Who are the trails closed to?
The short answer is EVERYONE.
Probably the most asked question our trail crew will receive is whether trail closures apply to all the user groups or just a select group. Any user group that makes contact with a trail surface creates impact on that trail surface. Regardless of whether it’s a 180 pound hiker, a 75 pound kid on a bike, or a 1000 pounds worth of horse and rider, we are ALL capable of damaging the trail. Simple rule of thumb: If you see mud building up on your tires, your heels, or your hooves, STAY OFF THE TRAILS.
How long will the trails be closed?
Only Mother Nature dictates the length of closure. In the early spring, we have to wait until all the frost heaves. Frost heave is the result of pressure created from a combination of freezing temperatures and soil defrosting. The fluctuating freezing and thawing conditions heave, or lift, the soil, which is often characterized by deep cracking of the soil. Additionally, here in Wisconsin the potential of a late and sometimes unwanted winter storms can delay our trail activities a bit. The Vernon Trails Trail Crew will monitor daily the conditions of the trails and make a determination on when it is safe and sustainable to open the trails.
The Vernon Trails facebook page is your best bet for up-to-date info on local trail conditions.
Trail Ethics & Etiquette
1. Respect the rights of all recreationists to enjoy the beauty of the outdoors. Respect public and private property.
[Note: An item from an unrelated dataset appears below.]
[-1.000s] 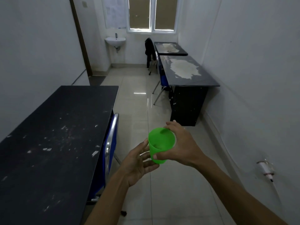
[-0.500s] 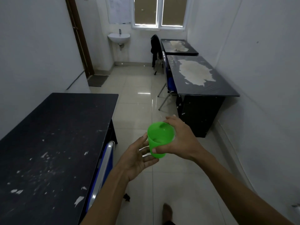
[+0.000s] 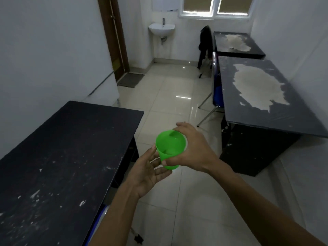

2. Tread lightly. Stay on designated trails and roads. Avoid wet, muddy trails to prevent unnecessary damage and erosion.
3. Plan ahead. Obtain maps and know local regulations and trail closures before you head out. Bring proper equipment.
4. Control your bicycle. Don’t slide, skid, or cut corners. Control your speed. When stopping, do not block the trail.
5. Yield to those passing you or going uphill. Bicycles yield to hikers, runners, and horses.
6. Slow down when encountering other users. Anticipate other trails users around corners. Practice courteous and friendly communication when passing.
7. Respect wildlife. Do not spook animals or disturb wildlife habitats.
8. Leave no trace. Properly dispose of waste and minimize alterations to the land.